Task item:
The data below is to be written out exactly, with no pictures.

Extracted data:
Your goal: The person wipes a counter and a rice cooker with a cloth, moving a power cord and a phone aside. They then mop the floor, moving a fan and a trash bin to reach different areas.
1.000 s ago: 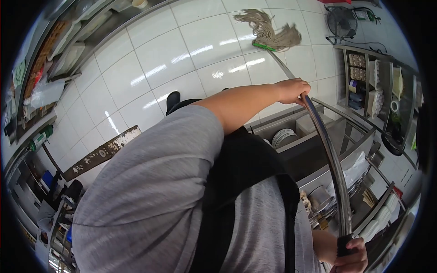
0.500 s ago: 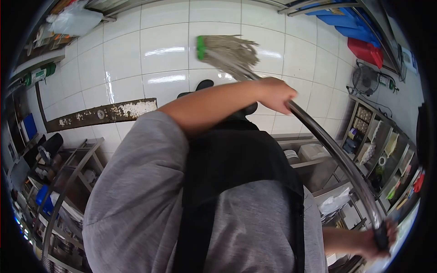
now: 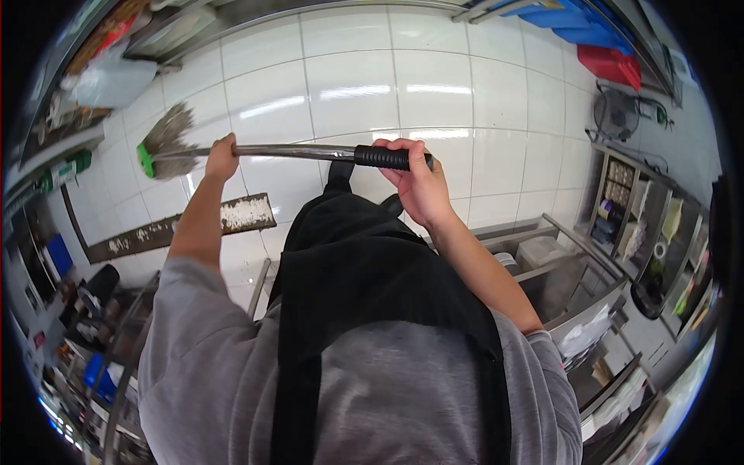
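A mop (image 3: 294,151) with a shiny metal handle lies across my view, held in both hands. My left hand (image 3: 222,158) is closed around the shaft, not far from the mop head. Over at the black ribbed grip on the handle's end, my right hand (image 3: 419,186) wraps its fingers and thumb around it. The grey stringy mop head (image 3: 172,141) with its green clamp (image 3: 145,160) is at the left, over the white tiled floor (image 3: 349,101).
A worn, rust-stained strip (image 3: 248,215) runs along the floor at the left. Metal shelving (image 3: 116,372) stands at lower left, and a rack of goods (image 3: 620,209) at the right. A fan (image 3: 616,112) and a red container (image 3: 609,67) are at upper right. My dark shoes show below the handle.
The mop head has swept from the upper middle to the left. My right hand has come up from the lower right to the middle, and my left hand has moved left.
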Action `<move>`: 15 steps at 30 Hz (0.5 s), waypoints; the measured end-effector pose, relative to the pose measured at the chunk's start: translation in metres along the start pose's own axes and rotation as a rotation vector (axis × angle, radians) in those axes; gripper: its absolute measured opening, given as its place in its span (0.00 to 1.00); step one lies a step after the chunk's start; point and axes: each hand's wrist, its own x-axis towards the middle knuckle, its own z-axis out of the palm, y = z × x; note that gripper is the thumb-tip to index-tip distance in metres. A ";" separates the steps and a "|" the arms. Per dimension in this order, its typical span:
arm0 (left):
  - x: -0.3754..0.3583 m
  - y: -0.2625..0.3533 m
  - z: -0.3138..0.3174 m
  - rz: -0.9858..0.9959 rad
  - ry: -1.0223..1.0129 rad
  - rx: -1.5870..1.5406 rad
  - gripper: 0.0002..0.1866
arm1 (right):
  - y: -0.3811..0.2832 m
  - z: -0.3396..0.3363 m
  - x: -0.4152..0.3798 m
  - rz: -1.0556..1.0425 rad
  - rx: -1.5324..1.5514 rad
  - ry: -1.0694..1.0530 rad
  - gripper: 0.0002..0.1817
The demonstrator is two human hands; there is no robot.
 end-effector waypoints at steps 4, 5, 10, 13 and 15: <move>0.006 0.053 -0.013 0.113 0.023 0.012 0.08 | -0.051 -0.023 -0.012 -0.029 0.052 0.002 0.18; 0.008 0.073 -0.012 0.135 0.060 0.001 0.08 | -0.068 -0.029 -0.018 -0.062 0.049 0.016 0.19; 0.008 0.195 0.011 0.397 0.198 -0.148 0.10 | -0.150 -0.072 -0.083 -0.364 -0.097 0.093 0.14; 0.007 0.296 0.036 0.540 0.231 -0.410 0.13 | -0.204 -0.101 -0.137 -0.695 -0.279 0.002 0.13; 0.005 0.378 0.047 0.652 0.247 -0.478 0.14 | -0.248 -0.113 -0.182 -0.826 -0.317 0.024 0.13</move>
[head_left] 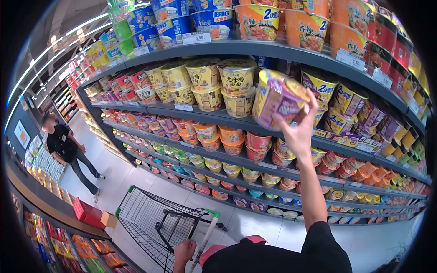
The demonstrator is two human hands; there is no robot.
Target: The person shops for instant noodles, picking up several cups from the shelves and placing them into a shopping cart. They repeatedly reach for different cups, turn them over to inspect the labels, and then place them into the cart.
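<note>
My right hand (300,125) is raised in front of the middle shelf, with thumb and fingers closed around a yellow and purple noodle cup (280,100), which is tilted and slightly blurred. Yellow noodle tubs (236,75) stand stacked on the shelf just left of the cup. My left hand (184,250) is low, curled close beside the handle (207,236) of a shopping cart (157,223). Whether its fingers grip anything is hard to make out.
Shelves (218,43) full of noodle cups and tubs curve across the view. A person (66,141) in dark clothes stands in the aisle at the left. A red box (88,213) and a small brown carton (108,220) are left of the cart, above shelves of packets.
</note>
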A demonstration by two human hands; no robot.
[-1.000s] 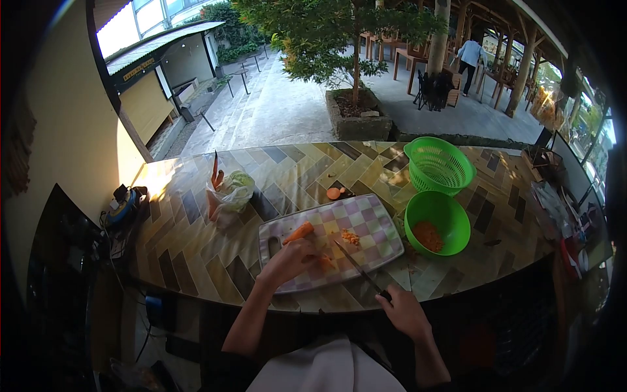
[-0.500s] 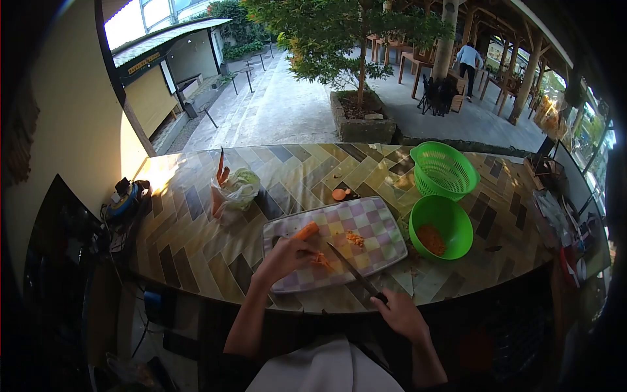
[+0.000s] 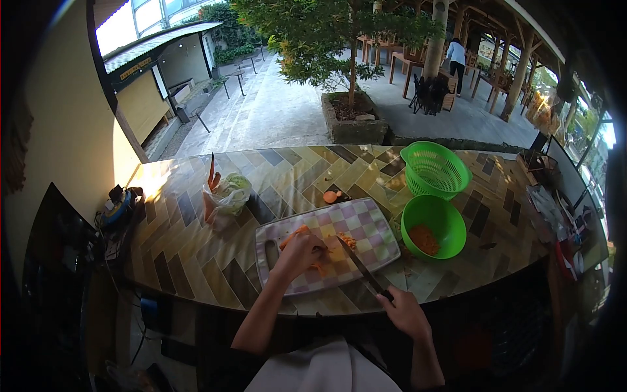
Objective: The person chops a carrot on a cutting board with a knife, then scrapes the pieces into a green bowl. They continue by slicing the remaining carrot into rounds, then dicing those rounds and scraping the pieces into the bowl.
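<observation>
My right hand (image 3: 405, 313) is closed around the dark handle of a knife (image 3: 358, 262), its blade angled over the checkered cutting board (image 3: 372, 225). My left hand (image 3: 302, 253) is over the board's left half, fingers bent together; anything inside them is hidden. A carrot piece (image 3: 295, 235) shows just behind that hand, partly covered by it. Some thin carrot strips (image 3: 317, 267) lie below the fingers. Close to the knife tip is a small heap of chopped carrot (image 3: 346, 241).
Right of the board stands a green bowl (image 3: 450, 228) with orange bits inside, and behind it a green colander (image 3: 436, 171). A plastic bag (image 3: 232, 194) with carrots sits at left. Carrot ends (image 3: 332, 196) lie behind the board. A person (image 3: 456, 59) bends over far back.
My left hand has moved right and slightly up, now covering part of the carrot piece. The knife tip has come nearer the chopped heap. The whole view has shifted slightly.
</observation>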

Your response:
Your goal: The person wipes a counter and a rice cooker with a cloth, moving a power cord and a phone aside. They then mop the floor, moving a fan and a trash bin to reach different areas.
1.000 s ago: 
0.500 s ago: 
now: 
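A mop (image 3: 294,151) with a shiny metal handle lies across my view, held in both hands. My left hand (image 3: 222,158) is closed around the shaft, not far from the mop head. Over at the black ribbed grip on the handle's end, my right hand (image 3: 419,186) wraps its fingers and thumb around it. The grey stringy mop head (image 3: 172,141) with its green clamp (image 3: 145,160) is at the left, over the white tiled floor (image 3: 349,101).
A worn, rust-stained strip (image 3: 248,215) runs along the floor at the left. Metal shelving (image 3: 116,372) stands at lower left, and a rack of goods (image 3: 620,209) at the right. A fan (image 3: 616,112) and a red container (image 3: 609,67) are at upper right. My dark shoes show below the handle.
The mop head has swept from the upper middle to the left. My right hand has come up from the lower right to the middle, and my left hand has moved left.
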Action `<move>`: 15 steps at 30 Hz (0.5 s), waypoints; the measured end-effector pose, relative to the pose measured at the chunk's start: translation in metres along the start pose's own axes and rotation as a rotation vector (axis × angle, radians) in those axes; gripper: its absolute measured opening, given as its place in its span (0.00 to 1.00); step one lies a step after the chunk's start; point and axes: each hand's wrist, its own x-axis towards the middle knuckle, its own z-axis out of the palm, y = z × x; note that gripper is the thumb-tip to index-tip distance in metres. A ";" separates the steps and a "|" the arms. Per dimension in this order, its typical span:
arm0 (left):
  - x: -0.3754..0.3583 m
  - y: -0.2625..0.3533 m
  - z: -0.3138..0.3174 m
  - rz: -0.9858..0.9959 rad
  - ry: -1.0223..1.0129 rad
  - rx: -1.5870..1.5406 rad
  - gripper: 0.0002..0.1866
arm1 (right):
  - y: -0.3811..0.2832 m
  - z: -0.3396..0.3363 m
  - x: -0.4152..0.3798 m
  - rz: -1.0556..1.0425 rad
  - rx: -1.5324..1.5514 rad
  - ry: -1.0694..1.0530 rad
  - gripper: 0.0002..0.1817
The demonstrator is two human hands; there is no robot.
 end-effector waypoints at steps 4, 5, 10, 13 and 15: <move>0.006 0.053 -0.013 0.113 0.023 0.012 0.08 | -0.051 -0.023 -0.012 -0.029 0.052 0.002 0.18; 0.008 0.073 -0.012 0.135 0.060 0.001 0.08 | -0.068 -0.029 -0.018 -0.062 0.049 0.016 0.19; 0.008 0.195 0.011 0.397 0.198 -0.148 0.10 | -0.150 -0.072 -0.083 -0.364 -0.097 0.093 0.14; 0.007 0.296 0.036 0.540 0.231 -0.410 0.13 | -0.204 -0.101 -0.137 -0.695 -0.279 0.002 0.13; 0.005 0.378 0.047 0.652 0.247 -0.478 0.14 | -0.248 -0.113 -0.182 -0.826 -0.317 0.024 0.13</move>
[head_left] 
The demonstrator is two human hands; there is no robot.
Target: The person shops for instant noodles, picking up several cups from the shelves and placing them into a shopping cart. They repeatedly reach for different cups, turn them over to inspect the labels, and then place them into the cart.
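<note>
My right hand (300,125) is raised in front of the middle shelf, with thumb and fingers closed around a yellow and purple noodle cup (280,100), which is tilted and slightly blurred. Yellow noodle tubs (236,75) stand stacked on the shelf just left of the cup. My left hand (184,250) is low, curled close beside the handle (207,236) of a shopping cart (157,223). Whether its fingers grip anything is hard to make out.
Shelves (218,43) full of noodle cups and tubs curve across the view. A person (66,141) in dark clothes stands in the aisle at the left. A red box (88,213) and a small brown carton (108,220) are left of the cart, above shelves of packets.
</note>
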A demonstration by two human hands; no robot.
[-1.000s] 
[-0.500s] 
[+0.000s] 
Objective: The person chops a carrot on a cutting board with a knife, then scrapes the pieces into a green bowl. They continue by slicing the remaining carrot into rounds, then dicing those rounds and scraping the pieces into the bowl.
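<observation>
My right hand (image 3: 405, 313) is closed around the dark handle of a knife (image 3: 358, 262), its blade angled over the checkered cutting board (image 3: 372, 225). My left hand (image 3: 302, 253) is over the board's left half, fingers bent together; anything inside them is hidden. A carrot piece (image 3: 295, 235) shows just behind that hand, partly covered by it. Some thin carrot strips (image 3: 317, 267) lie below the fingers. Close to the knife tip is a small heap of chopped carrot (image 3: 346, 241).
Right of the board stands a green bowl (image 3: 450, 228) with orange bits inside, and behind it a green colander (image 3: 436, 171). A plastic bag (image 3: 232, 194) with carrots sits at left. Carrot ends (image 3: 332, 196) lie behind the board. A person (image 3: 456, 59) bends over far back.
My left hand has moved right and slightly up, now covering part of the carrot piece. The knife tip has come nearer the chopped heap. The whole view has shifted slightly.
</observation>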

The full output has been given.